= What this task involves =
Beginning with the first line below, please repeat the material exactly, ending with the line that includes "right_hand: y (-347".

= Data segment =

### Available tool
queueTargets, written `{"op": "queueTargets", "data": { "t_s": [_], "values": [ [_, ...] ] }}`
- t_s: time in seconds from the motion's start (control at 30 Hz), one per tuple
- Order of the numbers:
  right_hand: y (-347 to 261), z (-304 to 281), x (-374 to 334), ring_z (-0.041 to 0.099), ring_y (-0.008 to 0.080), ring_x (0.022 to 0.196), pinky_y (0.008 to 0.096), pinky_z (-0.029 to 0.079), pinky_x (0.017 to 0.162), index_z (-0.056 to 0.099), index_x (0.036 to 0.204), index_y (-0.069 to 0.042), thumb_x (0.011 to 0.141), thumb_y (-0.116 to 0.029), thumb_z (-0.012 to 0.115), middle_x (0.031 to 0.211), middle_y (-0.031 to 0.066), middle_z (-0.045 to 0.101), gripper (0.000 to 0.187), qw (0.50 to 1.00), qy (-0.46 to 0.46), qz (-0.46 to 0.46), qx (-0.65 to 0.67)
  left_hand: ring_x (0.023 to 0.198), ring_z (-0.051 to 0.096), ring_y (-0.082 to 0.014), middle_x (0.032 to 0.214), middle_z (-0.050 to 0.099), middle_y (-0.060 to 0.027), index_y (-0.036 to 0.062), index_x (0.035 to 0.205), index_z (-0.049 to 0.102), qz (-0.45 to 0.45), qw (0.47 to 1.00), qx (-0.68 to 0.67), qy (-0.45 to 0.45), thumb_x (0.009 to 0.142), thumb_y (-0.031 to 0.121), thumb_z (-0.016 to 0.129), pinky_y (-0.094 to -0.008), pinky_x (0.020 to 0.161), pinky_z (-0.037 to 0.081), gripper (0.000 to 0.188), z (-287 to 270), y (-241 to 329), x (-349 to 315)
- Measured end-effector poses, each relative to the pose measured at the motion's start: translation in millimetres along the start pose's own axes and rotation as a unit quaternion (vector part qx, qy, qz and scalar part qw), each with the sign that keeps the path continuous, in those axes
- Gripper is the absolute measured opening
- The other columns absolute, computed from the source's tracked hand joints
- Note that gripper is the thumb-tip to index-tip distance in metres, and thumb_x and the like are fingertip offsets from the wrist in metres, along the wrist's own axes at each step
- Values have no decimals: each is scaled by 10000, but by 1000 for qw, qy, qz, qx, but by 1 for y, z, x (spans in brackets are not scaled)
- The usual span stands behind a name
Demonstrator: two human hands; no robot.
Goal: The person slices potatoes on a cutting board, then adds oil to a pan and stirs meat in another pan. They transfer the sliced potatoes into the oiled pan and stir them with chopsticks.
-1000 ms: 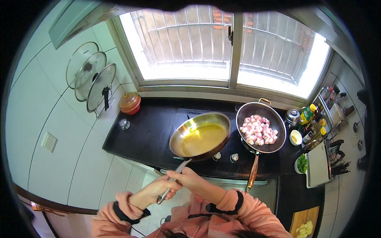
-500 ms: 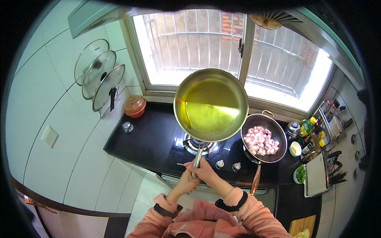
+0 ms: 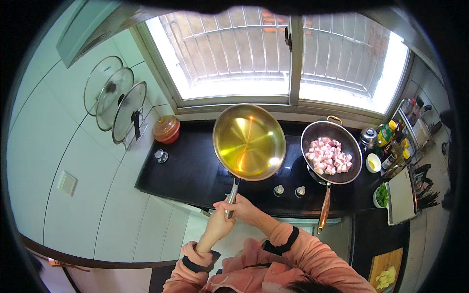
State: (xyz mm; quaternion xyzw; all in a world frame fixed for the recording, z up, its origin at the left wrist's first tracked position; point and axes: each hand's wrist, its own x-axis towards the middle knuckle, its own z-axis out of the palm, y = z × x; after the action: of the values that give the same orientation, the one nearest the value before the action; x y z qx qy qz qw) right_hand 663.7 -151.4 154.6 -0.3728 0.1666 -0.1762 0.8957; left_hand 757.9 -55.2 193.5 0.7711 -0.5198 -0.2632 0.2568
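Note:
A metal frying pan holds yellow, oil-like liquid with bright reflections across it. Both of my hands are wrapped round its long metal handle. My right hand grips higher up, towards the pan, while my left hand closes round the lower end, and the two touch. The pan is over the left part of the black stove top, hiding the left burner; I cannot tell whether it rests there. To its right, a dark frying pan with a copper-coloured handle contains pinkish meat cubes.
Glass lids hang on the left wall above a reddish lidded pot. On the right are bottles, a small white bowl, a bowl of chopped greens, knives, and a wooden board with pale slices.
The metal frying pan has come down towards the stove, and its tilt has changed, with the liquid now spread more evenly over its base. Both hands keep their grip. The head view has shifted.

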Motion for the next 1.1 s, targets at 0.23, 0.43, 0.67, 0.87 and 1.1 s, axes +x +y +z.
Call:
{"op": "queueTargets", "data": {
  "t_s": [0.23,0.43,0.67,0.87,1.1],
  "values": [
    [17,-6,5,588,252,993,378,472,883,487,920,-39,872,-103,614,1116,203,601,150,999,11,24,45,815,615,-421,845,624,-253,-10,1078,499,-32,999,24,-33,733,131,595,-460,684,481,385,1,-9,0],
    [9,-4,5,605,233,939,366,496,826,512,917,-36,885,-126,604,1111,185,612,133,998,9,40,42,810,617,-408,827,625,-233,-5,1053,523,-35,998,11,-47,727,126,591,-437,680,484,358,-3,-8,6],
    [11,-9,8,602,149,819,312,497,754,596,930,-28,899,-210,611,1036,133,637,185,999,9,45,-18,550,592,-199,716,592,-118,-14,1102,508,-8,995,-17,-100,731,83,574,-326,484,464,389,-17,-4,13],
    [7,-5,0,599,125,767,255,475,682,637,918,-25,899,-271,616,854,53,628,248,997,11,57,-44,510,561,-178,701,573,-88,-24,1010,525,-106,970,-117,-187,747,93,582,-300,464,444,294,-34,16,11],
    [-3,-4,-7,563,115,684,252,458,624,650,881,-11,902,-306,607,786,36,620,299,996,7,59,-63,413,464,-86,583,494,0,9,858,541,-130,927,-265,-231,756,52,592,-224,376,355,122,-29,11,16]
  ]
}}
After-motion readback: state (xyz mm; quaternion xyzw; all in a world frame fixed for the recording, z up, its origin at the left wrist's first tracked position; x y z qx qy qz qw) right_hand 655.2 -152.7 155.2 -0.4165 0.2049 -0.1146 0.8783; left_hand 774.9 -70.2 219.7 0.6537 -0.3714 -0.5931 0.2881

= Output below =
### Available tool
queueTargets, written `{"op": "queueTargets", "data": { "t_s": [_], "values": [ [_, ...] ] }}`
- t_s: time in seconds from the motion's start (control at 30 Hz), one per tuple
- Order of the numbers:
  right_hand: y (-347 to 261), z (-304 to 281), x (-374 to 334), ring_z (-0.041 to 0.099), ring_y (-0.008 to 0.080), ring_x (0.022 to 0.196), pinky_y (0.008 to 0.096), pinky_z (-0.029 to 0.079), pinky_x (0.017 to 0.162), index_z (-0.056 to 0.099), index_x (0.036 to 0.204), index_y (-0.069 to 0.042), thumb_x (0.011 to 0.141), thumb_y (-0.116 to 0.029), thumb_z (-0.012 to 0.115), middle_x (0.031 to 0.211), middle_y (-0.031 to 0.066), middle_z (-0.045 to 0.101), gripper (0.000 to 0.187), qw (0.50 to 1.00), qy (-0.46 to 0.46), qz (-0.46 to 0.46), qx (-0.65 to 0.67)

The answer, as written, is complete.